What is needed:
Starting from the line that contains "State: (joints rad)", reproduce each line exactly through the end of the material, and include no other lines.

:: The data

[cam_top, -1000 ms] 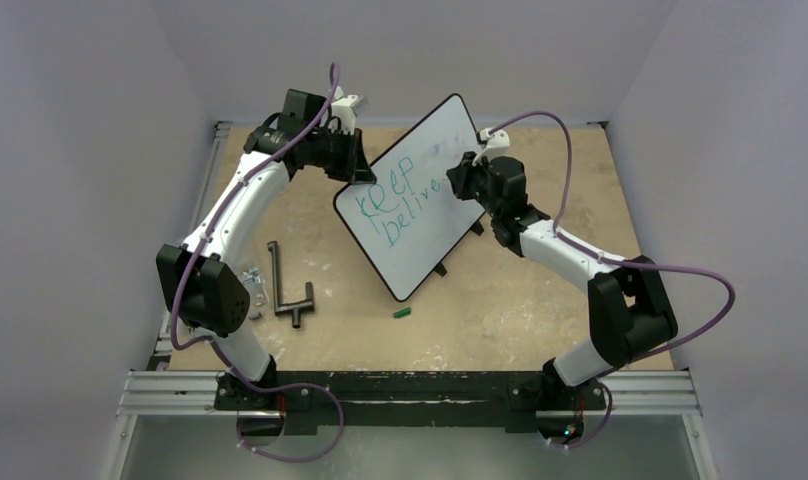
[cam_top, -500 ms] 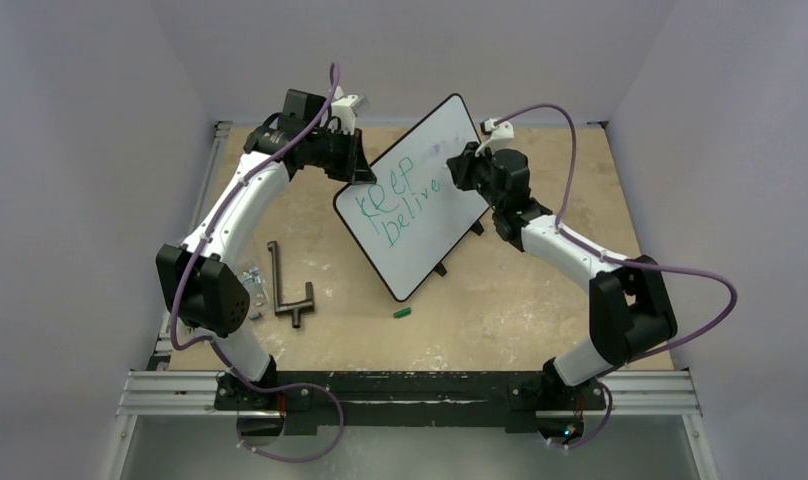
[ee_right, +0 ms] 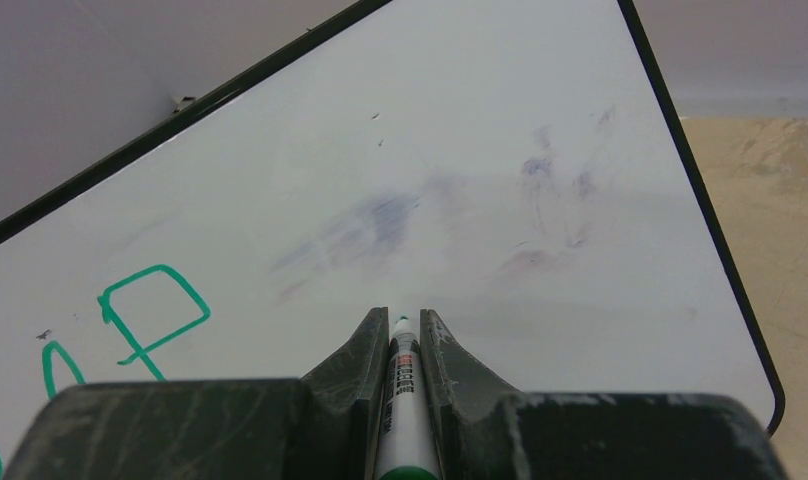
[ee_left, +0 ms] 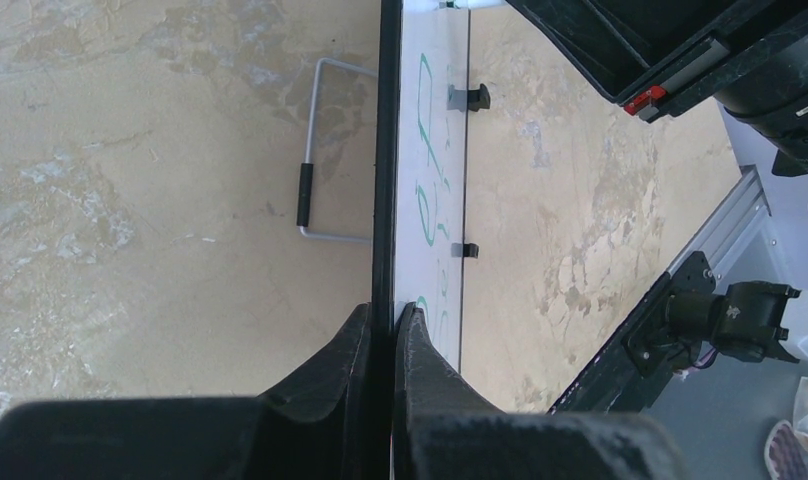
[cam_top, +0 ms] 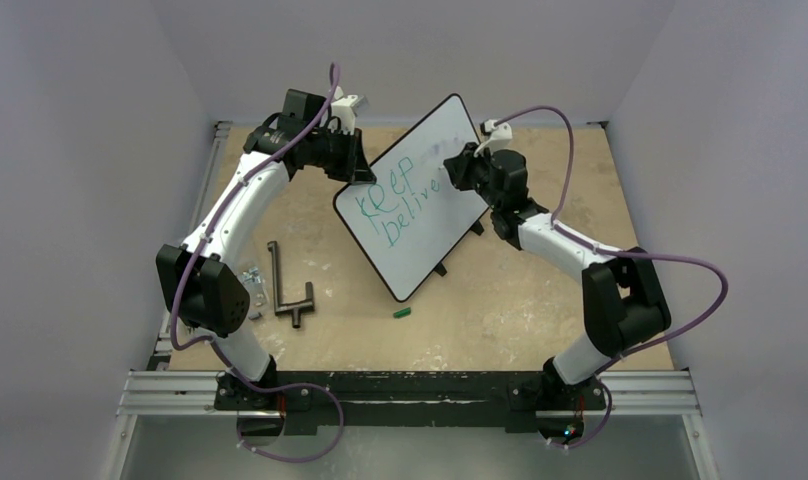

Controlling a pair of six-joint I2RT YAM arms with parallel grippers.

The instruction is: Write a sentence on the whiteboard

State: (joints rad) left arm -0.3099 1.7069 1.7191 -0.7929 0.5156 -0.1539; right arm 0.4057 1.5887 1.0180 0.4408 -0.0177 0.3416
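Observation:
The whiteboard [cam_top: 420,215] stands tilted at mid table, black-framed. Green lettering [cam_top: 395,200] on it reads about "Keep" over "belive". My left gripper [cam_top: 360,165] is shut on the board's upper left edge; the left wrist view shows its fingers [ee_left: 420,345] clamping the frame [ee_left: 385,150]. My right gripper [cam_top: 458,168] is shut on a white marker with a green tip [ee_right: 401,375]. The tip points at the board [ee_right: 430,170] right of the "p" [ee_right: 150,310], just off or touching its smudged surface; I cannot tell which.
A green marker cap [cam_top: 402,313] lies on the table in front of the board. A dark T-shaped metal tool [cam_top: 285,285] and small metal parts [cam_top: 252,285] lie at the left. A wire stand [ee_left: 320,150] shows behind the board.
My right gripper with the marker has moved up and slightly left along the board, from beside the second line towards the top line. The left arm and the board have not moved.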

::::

Answer space:
State: (joints rad) left arm -0.3099 1.7069 1.7191 -0.7929 0.5156 -0.1539; right arm 0.4057 1.5887 1.0180 0.4408 -0.0177 0.3416
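Observation:
The whiteboard [cam_top: 420,215] stands tilted at mid table, black-framed. Green lettering [cam_top: 395,200] on it reads about "Keep" over "belive". My left gripper [cam_top: 360,165] is shut on the board's upper left edge; the left wrist view shows its fingers [ee_left: 420,345] clamping the frame [ee_left: 385,150]. My right gripper [cam_top: 458,168] is shut on a white marker with a green tip [ee_right: 401,375]. The tip points at the board [ee_right: 430,170] right of the "p" [ee_right: 150,310], just off or touching its smudged surface; I cannot tell which.
A green marker cap [cam_top: 402,313] lies on the table in front of the board. A dark T-shaped metal tool [cam_top: 285,285] and small metal parts [cam_top: 252,285] lie at the left. A wire stand [ee_left: 320,150] shows behind the board.
My right gripper with the marker has moved up and slightly left along the board, from beside the second line towards the top line. The left arm and the board have not moved.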

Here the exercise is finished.